Problem requirements
Each line of the material beneath should be duplicated exactly.

Stored data
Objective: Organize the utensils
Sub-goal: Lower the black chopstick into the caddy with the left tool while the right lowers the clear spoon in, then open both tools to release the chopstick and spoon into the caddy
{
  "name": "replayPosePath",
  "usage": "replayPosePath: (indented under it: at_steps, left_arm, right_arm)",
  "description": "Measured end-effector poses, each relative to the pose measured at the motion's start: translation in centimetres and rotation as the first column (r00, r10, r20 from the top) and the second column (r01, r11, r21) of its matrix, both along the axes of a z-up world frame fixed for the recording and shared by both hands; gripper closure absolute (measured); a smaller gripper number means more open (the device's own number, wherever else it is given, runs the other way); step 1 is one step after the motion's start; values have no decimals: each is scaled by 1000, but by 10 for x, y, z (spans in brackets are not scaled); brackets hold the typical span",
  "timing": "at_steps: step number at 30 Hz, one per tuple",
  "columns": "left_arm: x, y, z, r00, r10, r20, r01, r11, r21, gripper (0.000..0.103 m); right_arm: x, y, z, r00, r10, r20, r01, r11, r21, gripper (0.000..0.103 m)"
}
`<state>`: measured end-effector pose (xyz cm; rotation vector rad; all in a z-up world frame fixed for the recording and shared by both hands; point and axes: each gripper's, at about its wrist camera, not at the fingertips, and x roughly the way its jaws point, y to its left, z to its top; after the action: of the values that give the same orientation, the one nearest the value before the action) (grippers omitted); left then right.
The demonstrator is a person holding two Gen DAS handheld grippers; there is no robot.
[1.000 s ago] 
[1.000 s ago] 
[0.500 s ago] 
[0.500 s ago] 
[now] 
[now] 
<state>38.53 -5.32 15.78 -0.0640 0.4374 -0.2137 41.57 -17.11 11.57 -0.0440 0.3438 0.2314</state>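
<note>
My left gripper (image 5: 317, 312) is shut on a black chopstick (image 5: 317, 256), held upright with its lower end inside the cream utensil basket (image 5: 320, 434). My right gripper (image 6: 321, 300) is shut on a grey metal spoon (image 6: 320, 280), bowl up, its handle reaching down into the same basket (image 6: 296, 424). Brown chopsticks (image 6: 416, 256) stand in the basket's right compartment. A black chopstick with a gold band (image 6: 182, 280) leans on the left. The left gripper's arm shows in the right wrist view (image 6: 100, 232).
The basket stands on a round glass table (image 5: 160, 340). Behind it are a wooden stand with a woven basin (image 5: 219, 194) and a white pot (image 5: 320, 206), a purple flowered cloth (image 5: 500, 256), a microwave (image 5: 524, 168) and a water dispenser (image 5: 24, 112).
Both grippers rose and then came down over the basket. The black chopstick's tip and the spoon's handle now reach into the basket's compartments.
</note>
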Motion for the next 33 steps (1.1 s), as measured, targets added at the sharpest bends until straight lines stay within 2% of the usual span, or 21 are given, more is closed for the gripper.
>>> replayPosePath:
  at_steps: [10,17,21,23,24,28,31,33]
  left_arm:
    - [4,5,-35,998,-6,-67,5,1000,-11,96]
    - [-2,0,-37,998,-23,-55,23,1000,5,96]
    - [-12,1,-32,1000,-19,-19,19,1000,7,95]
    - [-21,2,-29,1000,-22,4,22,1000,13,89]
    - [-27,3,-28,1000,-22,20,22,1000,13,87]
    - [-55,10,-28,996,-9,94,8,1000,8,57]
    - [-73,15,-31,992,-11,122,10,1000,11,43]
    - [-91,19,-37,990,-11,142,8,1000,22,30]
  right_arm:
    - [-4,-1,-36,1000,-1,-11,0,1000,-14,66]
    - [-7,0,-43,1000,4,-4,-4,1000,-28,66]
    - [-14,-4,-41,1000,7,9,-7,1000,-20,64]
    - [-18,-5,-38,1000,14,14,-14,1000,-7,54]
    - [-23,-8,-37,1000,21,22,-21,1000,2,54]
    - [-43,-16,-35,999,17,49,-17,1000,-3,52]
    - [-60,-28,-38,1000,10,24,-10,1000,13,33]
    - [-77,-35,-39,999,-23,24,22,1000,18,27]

Output for this task
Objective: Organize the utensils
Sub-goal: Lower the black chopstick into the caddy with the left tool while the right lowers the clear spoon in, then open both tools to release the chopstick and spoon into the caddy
{
  "name": "replayPosePath",
  "usage": "replayPosePath: (indented under it: at_steps, left_arm, right_arm)",
  "description": "Measured end-effector poses, each relative to the pose measured at the motion's start: translation in centimetres and rotation as the first column (r00, r10, r20 from the top) and the second column (r01, r11, r21) of its matrix, both along the axes of a z-up world frame fixed for the recording and shared by both hands; gripper closure absolute (measured); a smaller gripper number means more open (the device's own number, wherever else it is given, runs the other way); step 1 is one step after the motion's start; values have no decimals: each is scaled by 1000, but by 10 for x, y, z (spans in brackets are not scaled); brackets hold the typical span",
  "timing": "at_steps: step number at 30 Hz, one per tuple",
  "columns": "left_arm: x, y, z, r00, r10, r20, r01, r11, r21, gripper (0.000..0.103 m); right_arm: x, y, z, r00, r10, r20, r01, r11, r21, gripper (0.000..0.103 m)"
}
`<state>`: measured end-effector pose (xyz cm; rotation vector rad; all in a z-up world frame fixed for the recording and shared by both hands; point and axes: each gripper's, at about its wrist camera, not at the fingertips, and x roughly the way its jaws point, y to its left, z to its top; after the action: of the values that give the same orientation, the one nearest the value before the action) (grippers omitted); left then right.
The demonstrator is a person holding two Gen DAS handheld grippers; there is no robot.
[1.000 s ago] 
[1.000 s ago] 
[0.500 s ago] 
[0.500 s ago] 
[now] 
[now] 
<state>38.53 -5.32 15.78 -0.0640 0.4374 -0.2137 41.57 -17.11 11.57 -0.0440 0.3438 0.2314</state>
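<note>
My left gripper (image 5: 317, 312) is shut on a black chopstick (image 5: 317, 256), held upright with its lower end inside the cream utensil basket (image 5: 320, 434). My right gripper (image 6: 321, 300) is shut on a grey metal spoon (image 6: 320, 280), bowl up, its handle reaching down into the same basket (image 6: 296, 424). Brown chopsticks (image 6: 416, 256) stand in the basket's right compartment. A black chopstick with a gold band (image 6: 182, 280) leans on the left. The left gripper's arm shows in the right wrist view (image 6: 100, 232).
The basket stands on a round glass table (image 5: 160, 340). Behind it are a wooden stand with a woven basin (image 5: 219, 194) and a white pot (image 5: 320, 206), a purple flowered cloth (image 5: 500, 256), a microwave (image 5: 524, 168) and a water dispenser (image 5: 24, 112).
Both grippers rose and then came down over the basket. The black chopstick's tip and the spoon's handle now reach into the basket's compartments.
</note>
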Motion for the next 33 steps (1.1 s), as measured, targets added at the sharpest bends until straight lines stay within 2% of the usual span, or 21 are given, more is closed for the gripper.
>>> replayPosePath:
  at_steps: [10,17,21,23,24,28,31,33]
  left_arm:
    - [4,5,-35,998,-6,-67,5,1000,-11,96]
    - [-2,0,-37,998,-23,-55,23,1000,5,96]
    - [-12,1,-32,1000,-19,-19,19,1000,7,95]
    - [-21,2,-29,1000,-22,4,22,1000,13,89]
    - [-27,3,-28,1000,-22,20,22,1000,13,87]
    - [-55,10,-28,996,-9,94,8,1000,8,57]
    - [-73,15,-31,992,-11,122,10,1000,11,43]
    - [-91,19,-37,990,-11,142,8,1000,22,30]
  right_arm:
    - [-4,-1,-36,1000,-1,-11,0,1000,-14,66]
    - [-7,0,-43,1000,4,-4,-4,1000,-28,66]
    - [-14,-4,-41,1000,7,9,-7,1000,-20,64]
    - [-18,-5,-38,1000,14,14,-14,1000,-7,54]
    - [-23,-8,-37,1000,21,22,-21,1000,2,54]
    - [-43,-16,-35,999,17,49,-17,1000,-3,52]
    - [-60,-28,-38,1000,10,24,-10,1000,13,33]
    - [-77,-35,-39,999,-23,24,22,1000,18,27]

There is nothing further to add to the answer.